Extract the Square Root of $ a^2-\left(\frac{\left(3a \sqrt{a}\right)}{2}\right)-\left(\frac{\left(3 \sqrt{a}\right)}{2}\right)+\frac{41a}{16}+1 $

Question

Extract the Square Root of $$ a^2-\left(\frac{\left(3a \sqrt{a}\right)}{2}\right)-\left(\frac{\left(3 \sqrt{a}\right)}{2}\right)+\frac{41a}{16}+1 $$

I found a method to do this in a book but couldn't understand how to do it. Can anyone explain it?

Answer 1

This appears to be checking that $16a^2 - 24a^{\frac{3}{2}} + 41a - 24a^{\frac{1}{2}} + 16$ is a perfect square of a linear expression of the form $c_1 a + c_2 a^{\frac{1}{2}} + c_3$ for certain constants $c_1, c_2, c_3$ using some technique. Note that squaring that linear expression gives $$\left( c_1 a + c_2 a^{\frac{1}{2}} + c_3 \right)^2 = c_1^2 a^2 + 2c_1 c_2 a^{\frac{3}{2}} + \left(c_2^2 + 2c_1 c_3\right) a \; + 2c_2 c_3 a^{\frac{1}{2}} + c_3^2$$ Equating the coefficients of the terms with the original equation gives the following set of equations: $$\begin{align} c_1^2 & = 16 \tag{1}\label{eq1} \\ 2c_1 c_2 & = -24 \tag{2}\label{eq2} \\ c_2^2 + 2c_1 c_3 & = 41 \tag{3}\label{eq3} \\ 2c_2 c_3 & = -24 \tag{4}\label{eq4} \\ c_3^2 & = 16 \tag{5}\label{eq5} \\ \end{align}$$ From \eqref{eq1} and \eqref{eq5}, we can see that $c_1$ and $c_3$ are $\pm 4$. From \eqref{eq2} and \eqref{eq4}, if $c_2$ is non-zero, then $c_1 = c_3$. Checking using the positive case for $c_1$ gives from these $2$ equations that $c_2$ is $-3$. This can be confirmed using \eqref{eq3}. Thus, the linear expression is what the book shows as the denominator, i.e., $4a - 3a^{\frac{1}{2}} + 4$. The negative case of $c_1 = c_3 = -4$ gives the other square root of the equation.

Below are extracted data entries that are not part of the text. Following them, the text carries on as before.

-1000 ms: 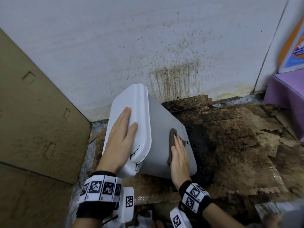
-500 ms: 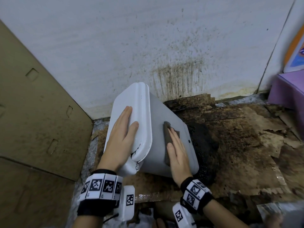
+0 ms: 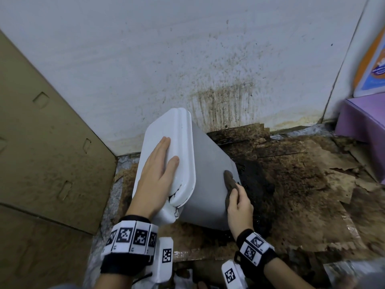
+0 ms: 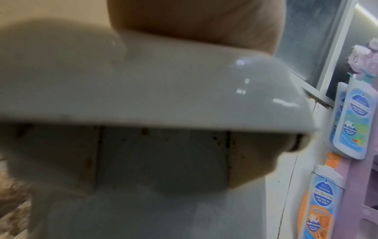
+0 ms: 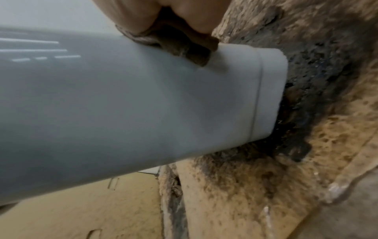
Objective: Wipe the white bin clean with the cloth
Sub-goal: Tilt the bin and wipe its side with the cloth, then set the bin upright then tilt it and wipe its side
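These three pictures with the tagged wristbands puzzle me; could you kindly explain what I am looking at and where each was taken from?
No machine here: a person cleans with bare hands and wears three cameras. The wide picture comes from the head camera, looking down. The left hand rests flat on the lid of the white bin, which is tipped over on stained, dirty cardboard by a spattered wall. The right hand presses a brown cloth against the bin's side, near its base. The other two pictures come from wrist cameras: the left one, blurred, shows the lid's edge close up; the right one shows fingers bunching the cloth on the bin.
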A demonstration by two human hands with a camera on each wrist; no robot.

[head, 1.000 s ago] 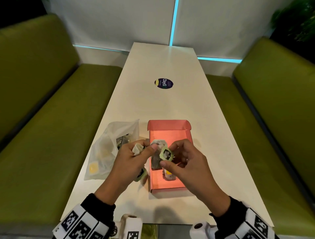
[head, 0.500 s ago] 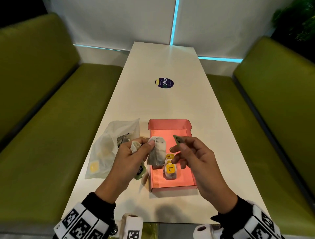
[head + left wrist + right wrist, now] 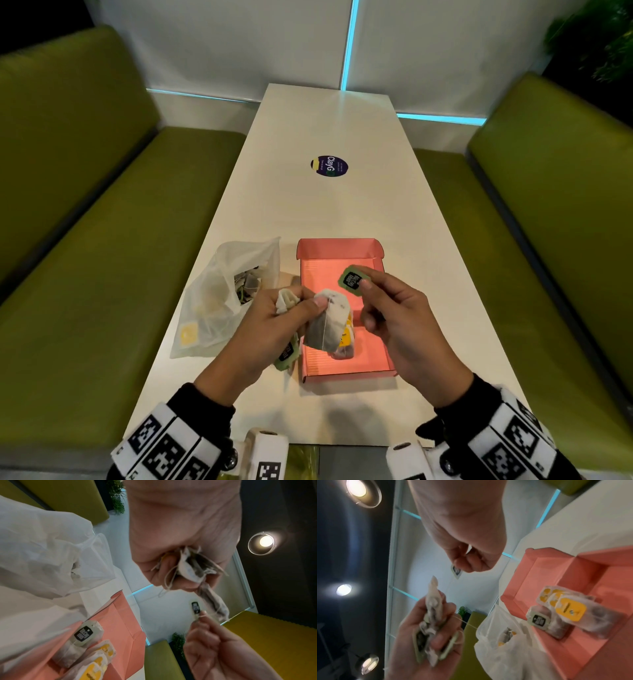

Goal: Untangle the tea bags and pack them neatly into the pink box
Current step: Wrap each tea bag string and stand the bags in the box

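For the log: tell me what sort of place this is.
Probably a cafe or restaurant booth: a long white table with a round branded sticker, green padded benches on both sides, and recessed ceiling lights.

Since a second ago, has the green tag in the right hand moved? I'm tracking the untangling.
Yes. The green tag, pinched by the right hand, has moved right and toward the far wall of the pink box, away from the left hand.

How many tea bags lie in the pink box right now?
4: one green-tagged bag beside three overlapping yellow-tagged bags, all toward the pink box's near end; others may hide beneath.
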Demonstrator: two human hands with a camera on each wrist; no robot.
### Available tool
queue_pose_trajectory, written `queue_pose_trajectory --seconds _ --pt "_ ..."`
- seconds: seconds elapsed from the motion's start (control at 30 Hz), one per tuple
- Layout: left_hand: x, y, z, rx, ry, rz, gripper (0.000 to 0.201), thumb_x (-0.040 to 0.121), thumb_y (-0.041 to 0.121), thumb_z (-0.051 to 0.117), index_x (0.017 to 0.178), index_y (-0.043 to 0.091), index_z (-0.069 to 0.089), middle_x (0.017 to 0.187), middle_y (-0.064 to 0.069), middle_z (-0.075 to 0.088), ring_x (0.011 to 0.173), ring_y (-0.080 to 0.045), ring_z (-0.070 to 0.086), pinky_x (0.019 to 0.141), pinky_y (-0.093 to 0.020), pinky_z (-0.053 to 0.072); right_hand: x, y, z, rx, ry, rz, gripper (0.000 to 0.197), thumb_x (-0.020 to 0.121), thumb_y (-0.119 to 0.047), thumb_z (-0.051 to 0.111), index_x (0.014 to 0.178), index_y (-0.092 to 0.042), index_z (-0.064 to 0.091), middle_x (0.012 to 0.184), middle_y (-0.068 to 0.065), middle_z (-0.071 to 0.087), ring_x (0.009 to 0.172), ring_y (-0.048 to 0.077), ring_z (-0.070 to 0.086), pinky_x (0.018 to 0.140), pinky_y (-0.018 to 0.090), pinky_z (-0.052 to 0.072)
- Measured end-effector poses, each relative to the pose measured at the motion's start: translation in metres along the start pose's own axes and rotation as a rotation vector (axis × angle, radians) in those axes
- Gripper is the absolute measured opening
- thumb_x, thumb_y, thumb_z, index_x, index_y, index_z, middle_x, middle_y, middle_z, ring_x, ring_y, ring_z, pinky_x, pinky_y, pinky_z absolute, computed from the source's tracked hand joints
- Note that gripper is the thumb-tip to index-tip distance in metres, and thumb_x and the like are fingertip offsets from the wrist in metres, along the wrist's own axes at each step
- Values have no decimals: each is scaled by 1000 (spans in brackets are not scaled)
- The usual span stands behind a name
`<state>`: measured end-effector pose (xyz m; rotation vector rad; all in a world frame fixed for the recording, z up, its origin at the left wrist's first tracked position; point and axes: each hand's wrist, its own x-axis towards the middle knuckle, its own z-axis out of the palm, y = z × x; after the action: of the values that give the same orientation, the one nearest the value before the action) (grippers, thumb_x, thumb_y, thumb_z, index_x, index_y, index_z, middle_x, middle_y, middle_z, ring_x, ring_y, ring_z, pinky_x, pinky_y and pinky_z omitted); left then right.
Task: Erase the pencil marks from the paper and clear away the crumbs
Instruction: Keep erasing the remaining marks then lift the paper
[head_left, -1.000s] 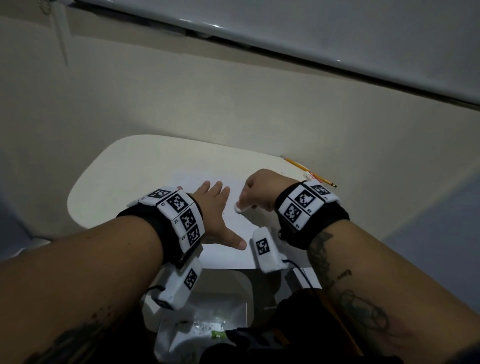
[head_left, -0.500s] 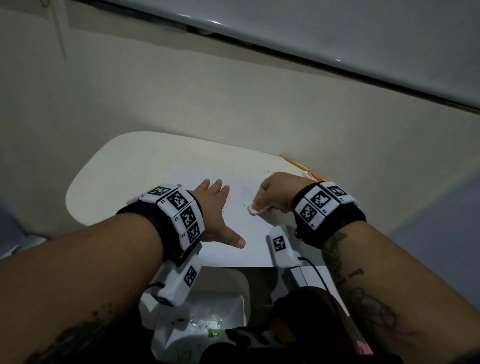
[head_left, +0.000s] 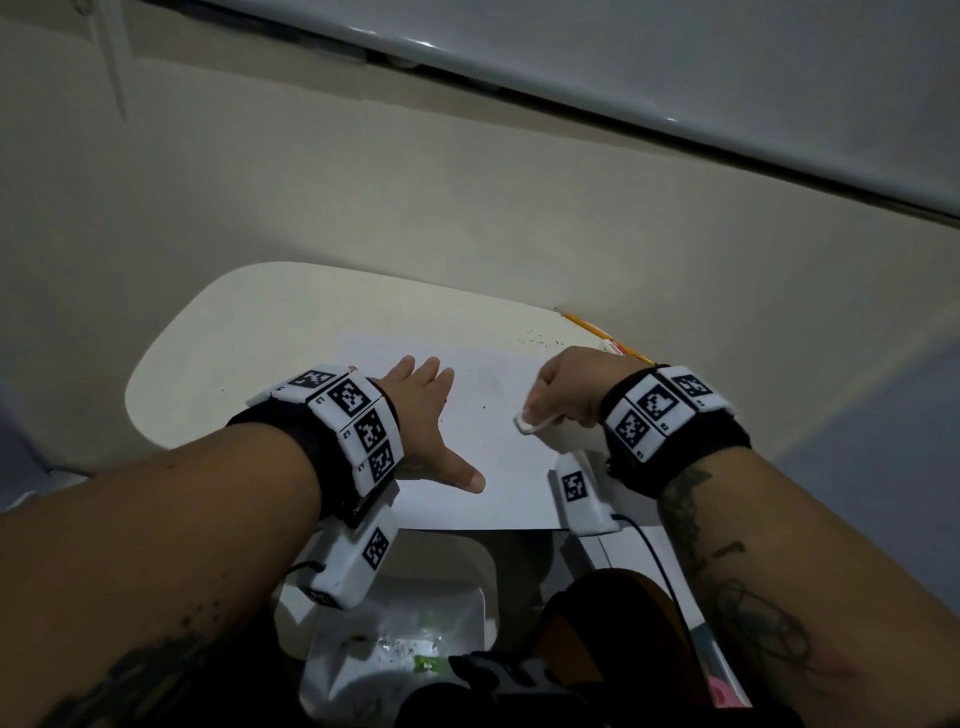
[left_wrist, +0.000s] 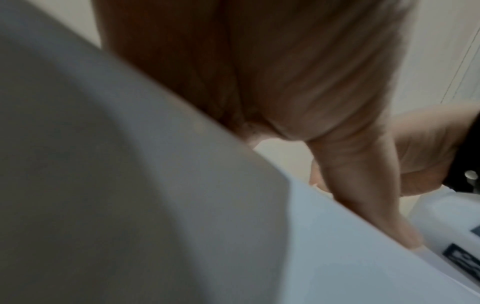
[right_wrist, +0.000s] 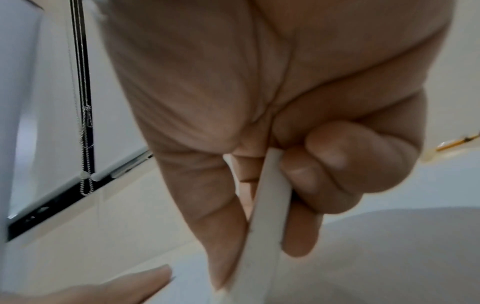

As for what the book is doing, it seems to be some sort of short hand for what I just did above. If I took the time & effort, I could possibly figure it out, but it's getting too late for me to do that tonight.

Answer 2

Let see an easier example: take square root of $a^2-4a+4$.

By the method given in the source:

$\hspace{1cm}$

Note: In your example, you practically do the same operations. Also, you double $(-3)\cdot 2=-6$ and multiply $8\cdot 4=32$. Also, note in your example, the minus sign is already considered, so you don't subtract, but add.

Answer 3

Let $x=\sqrt{a}$, then

$$ a^2-\left(\frac{\left(3a \sqrt{a}\right)}{2}\right)-\left(\frac{\left(3 \sqrt{a}\right)}{2}\right)+\frac{41a}{16}+1 $$

$$ = {16x^4 -24x^3+41x^2 -24x+16\over 16}$$

$$ = ({4x^2+bx+4 \over 4})^2$$

where you have to find $b$. This is easy to do, just put some walue for $x$ , say $x=1$ in both expresions:

$$ {25\over 16} = {(8+b)^2\over 16}\implies b+8= \pm 5$$ Trying both values we see that $b=-3$ works and you are done.

Answer 4

$$a^2-\left(\frac{\left(3a \sqrt{a}\right)}{2}\right)+\frac{41a}{16}-\left(\frac{\left(3 \sqrt{a}\right)}{2}\right)+1$$

For convenience, let $x=\sqrt a$. Then we get

$$x^4-\dfrac 32x^3 +\frac{41}{16}x^2-\dfrac 32x+1$$

Use of the square root algorithm would produce this.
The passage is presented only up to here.